IdentiFlow

Interaction strengths between nodes in directed networks can be quantified from observations of the network's response to perturbations. This package reveals the identifiability of the inferred network parameters and optimizes experimental design for network perturbation studies. See our publication for details.

You can install the IdentiFlow package with pip:

pip install git+https://github.com/GrossTor/IdentiFlow#egg=identiflow

The package is easy to use and we demonstrate its most relevant features in the example below. You find the example script in identiflow/examples. This folder also contains the scripts that were used to analyse the KEGG pathways, as described in our paper.

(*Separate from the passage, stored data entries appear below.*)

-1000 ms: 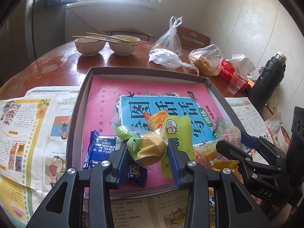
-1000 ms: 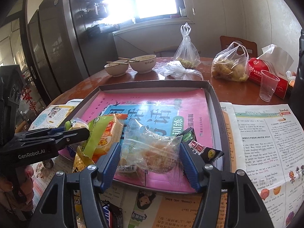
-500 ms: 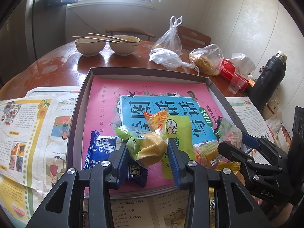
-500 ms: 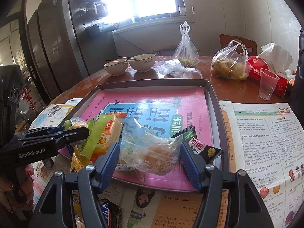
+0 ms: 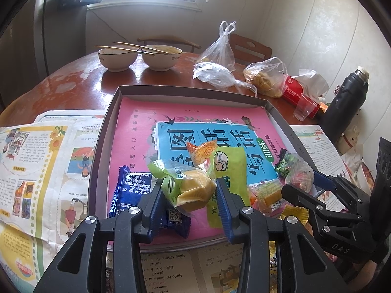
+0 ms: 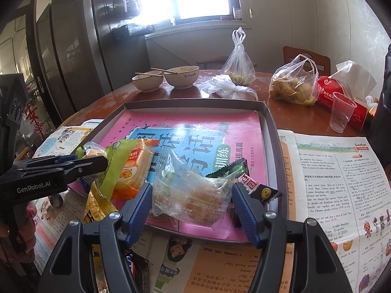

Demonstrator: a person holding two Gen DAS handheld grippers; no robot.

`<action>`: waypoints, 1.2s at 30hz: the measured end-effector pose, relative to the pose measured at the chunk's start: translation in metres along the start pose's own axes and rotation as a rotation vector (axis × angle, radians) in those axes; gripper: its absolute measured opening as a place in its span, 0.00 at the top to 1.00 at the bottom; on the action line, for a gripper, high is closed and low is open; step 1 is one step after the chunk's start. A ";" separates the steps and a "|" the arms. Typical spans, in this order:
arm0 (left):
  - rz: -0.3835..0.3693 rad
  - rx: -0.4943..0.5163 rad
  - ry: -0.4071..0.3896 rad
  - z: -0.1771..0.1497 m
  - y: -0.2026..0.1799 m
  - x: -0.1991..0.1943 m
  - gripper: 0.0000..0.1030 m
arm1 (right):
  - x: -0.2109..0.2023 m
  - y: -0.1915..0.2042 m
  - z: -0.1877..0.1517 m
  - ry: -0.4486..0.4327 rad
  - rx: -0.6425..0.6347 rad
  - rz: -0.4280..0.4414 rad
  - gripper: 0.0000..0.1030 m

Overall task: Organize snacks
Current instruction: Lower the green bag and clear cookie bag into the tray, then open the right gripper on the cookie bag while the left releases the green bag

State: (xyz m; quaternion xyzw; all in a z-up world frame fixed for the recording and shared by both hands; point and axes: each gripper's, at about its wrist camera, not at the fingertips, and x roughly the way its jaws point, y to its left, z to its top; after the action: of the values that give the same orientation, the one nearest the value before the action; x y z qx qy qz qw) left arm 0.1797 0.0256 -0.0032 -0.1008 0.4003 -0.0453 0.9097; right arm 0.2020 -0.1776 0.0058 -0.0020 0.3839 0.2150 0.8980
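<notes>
My left gripper (image 5: 188, 196) covers the lower half of the blue packet (image 5: 129, 190), and my right gripper (image 6: 190, 199) hides the near edge of the clear bag (image 6: 188, 195). The snacks bury the book's (image 5: 195, 131) lower title. Window glare washes out the sill. The flask (image 6: 383, 112) runs off the edge.

left gripper (image 5: 189, 196): black frame, silver screws, ribbed blue pads | right gripper (image 6: 191, 206): same; "GenRobot.AI", "DAS" markings
</notes>
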 end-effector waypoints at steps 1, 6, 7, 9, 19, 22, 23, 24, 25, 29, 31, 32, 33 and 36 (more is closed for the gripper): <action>0.001 0.002 0.000 0.000 0.000 -0.001 0.60 | 0.000 -0.001 0.000 -0.002 0.001 0.000 0.36; 0.004 0.003 0.001 0.000 -0.001 -0.001 0.59 | 0.000 -0.002 0.000 -0.013 -0.003 -0.023 0.36; 0.004 0.002 0.000 -0.001 -0.001 -0.001 0.59 | 0.001 -0.002 0.000 -0.012 -0.003 -0.029 0.35; 0.005 0.000 0.002 -0.001 -0.001 -0.001 0.59 | 0.001 -0.003 0.000 -0.009 0.000 -0.030 0.34; 0.010 0.003 0.000 0.000 -0.002 -0.003 0.56 | -0.003 -0.007 0.001 -0.005 0.011 -0.041 0.33; 0.014 0.004 -0.003 0.000 -0.003 -0.005 0.55 | -0.004 -0.007 0.001 -0.004 0.011 -0.045 0.33; 0.016 0.004 -0.005 0.001 -0.003 -0.006 0.55 | -0.005 -0.008 0.001 -0.004 0.010 -0.045 0.33; 0.020 0.005 -0.008 0.001 -0.003 -0.007 0.55 | -0.005 -0.007 0.002 -0.004 0.010 -0.046 0.33; 0.025 0.007 -0.012 0.001 -0.003 -0.007 0.55 | -0.007 -0.007 0.002 -0.007 0.011 -0.047 0.33; 0.028 0.008 -0.017 0.002 -0.002 -0.011 0.55 | -0.009 -0.008 0.003 -0.011 0.012 -0.053 0.33; 0.032 0.008 -0.022 0.002 -0.001 -0.013 0.54 | -0.011 -0.008 0.003 -0.008 0.013 -0.054 0.33; 0.033 0.008 -0.024 0.002 -0.001 -0.014 0.53 | -0.012 -0.007 0.003 -0.009 0.013 -0.054 0.33; 0.035 0.007 -0.026 0.002 -0.001 -0.015 0.53 | -0.013 -0.008 0.003 -0.011 0.015 -0.054 0.33; 0.040 0.005 -0.034 0.003 0.000 -0.019 0.51 | -0.015 -0.008 0.004 -0.014 0.019 -0.055 0.33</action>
State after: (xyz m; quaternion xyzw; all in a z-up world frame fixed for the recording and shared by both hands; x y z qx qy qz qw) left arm 0.1686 0.0291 0.0123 -0.0912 0.3864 -0.0266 0.9174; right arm 0.1988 -0.1896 0.0174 -0.0026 0.3795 0.1866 0.9062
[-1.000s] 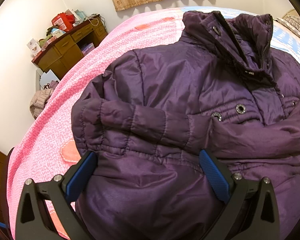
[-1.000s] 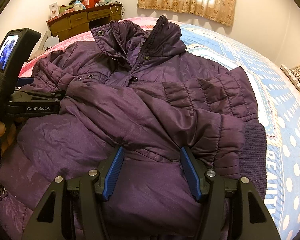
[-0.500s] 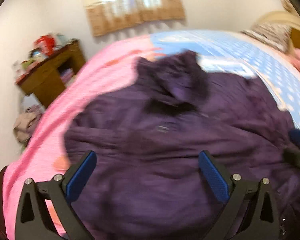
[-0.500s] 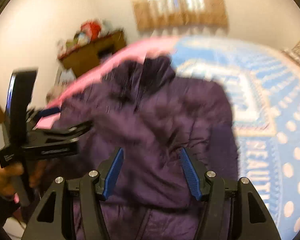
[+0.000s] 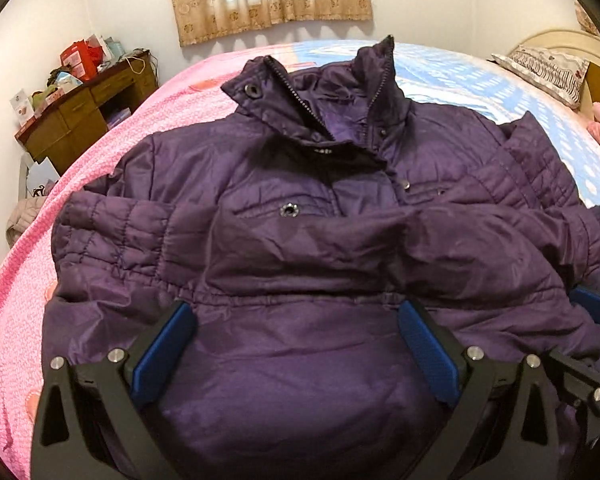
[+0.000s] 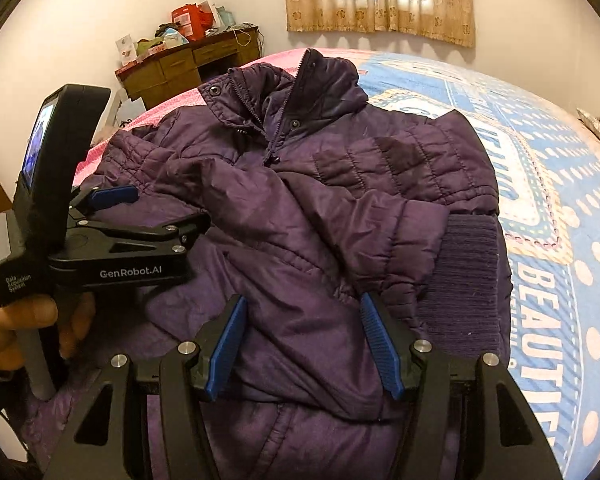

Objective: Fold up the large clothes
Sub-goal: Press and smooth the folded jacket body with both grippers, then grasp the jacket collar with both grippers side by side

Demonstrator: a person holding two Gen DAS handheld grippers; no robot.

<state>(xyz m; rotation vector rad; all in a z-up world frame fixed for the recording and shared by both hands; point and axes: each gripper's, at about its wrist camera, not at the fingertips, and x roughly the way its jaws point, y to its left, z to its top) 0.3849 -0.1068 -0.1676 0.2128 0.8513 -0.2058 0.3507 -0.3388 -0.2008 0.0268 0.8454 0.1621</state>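
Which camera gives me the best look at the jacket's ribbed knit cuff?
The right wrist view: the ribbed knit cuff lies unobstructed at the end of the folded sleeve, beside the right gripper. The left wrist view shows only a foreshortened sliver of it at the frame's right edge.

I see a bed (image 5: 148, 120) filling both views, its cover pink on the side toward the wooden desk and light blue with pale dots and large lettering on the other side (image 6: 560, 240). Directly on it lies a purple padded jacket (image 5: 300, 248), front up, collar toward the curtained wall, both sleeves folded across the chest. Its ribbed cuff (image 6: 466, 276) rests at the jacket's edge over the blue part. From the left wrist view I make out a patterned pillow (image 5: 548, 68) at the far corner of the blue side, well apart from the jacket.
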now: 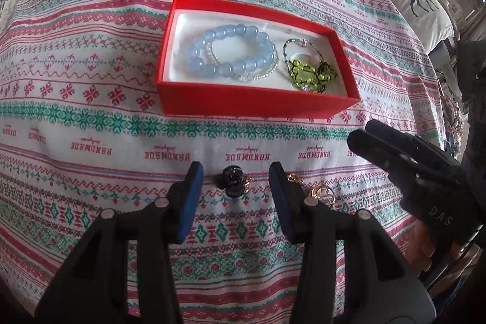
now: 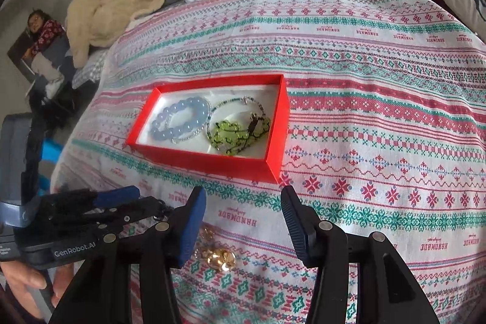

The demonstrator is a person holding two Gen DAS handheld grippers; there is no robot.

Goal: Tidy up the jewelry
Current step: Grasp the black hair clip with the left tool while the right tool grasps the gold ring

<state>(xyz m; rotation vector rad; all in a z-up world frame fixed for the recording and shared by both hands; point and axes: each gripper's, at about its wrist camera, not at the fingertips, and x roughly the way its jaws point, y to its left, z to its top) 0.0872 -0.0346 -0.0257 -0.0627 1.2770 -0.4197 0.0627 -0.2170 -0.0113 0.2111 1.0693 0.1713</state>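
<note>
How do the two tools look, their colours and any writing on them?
Both are black plastic with silver rivets and blue ribbed pads. The left tool has "GenRobot.AI" in white on its body, seen from the right wrist view. The right tool shows faint "DAS" letters in the left wrist view.

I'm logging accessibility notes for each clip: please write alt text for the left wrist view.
The open left gripper hangs over a small black beaded piece on a patterned woven bedspread, with gold metal jewelry beside its right finger. Beyond sits an open red cardboard box holding a pale blue bead bracelet and a green stone bracelet; the right gripper enters from the right.
</note>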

After successful installation of the package you are able to import it in your Python session.

import identiflow

Input

First we define the network topology as a networkx Digraph and specify perturbations and their targets in a dictionary.

import networkx as nx

edges = [('node 0', 'node 1'),
         ('node 0', 'node 2'),
         ('node 0', 'node 3'),
         ('node 1', 'node 3'),
         ('node 2', 'node 3'),
         ('node 3', 'node 0'),
         ('node 4', 'node 3'),
         ('node 4', 'node 5'),
         ('node 5', 'node 4')]

perturbations = {'P0': {'node 0', 'node 3'},
                 'P1': {'node 2'},
                 'P2': {'node 3', 'node 4'}}


net = nx.DiGraph(edges)

#There must be no self_loops. The next line ensures it.
net.remove_edges_from(nx.classes.selfloop_edges(net))

Identifiability

Next, we investigate which of the interaction and perturbation strengths are identifiable in this perturbation experiment. This can be done with the function infer_identifiability (or infer_identifiability_by_simulation, see function documentation for details). It returns dictionaries that specify the dimensionality of the associated solution spaces and the identifiability status. The latter can be depicted by the plotting function draw_identifiability_graph.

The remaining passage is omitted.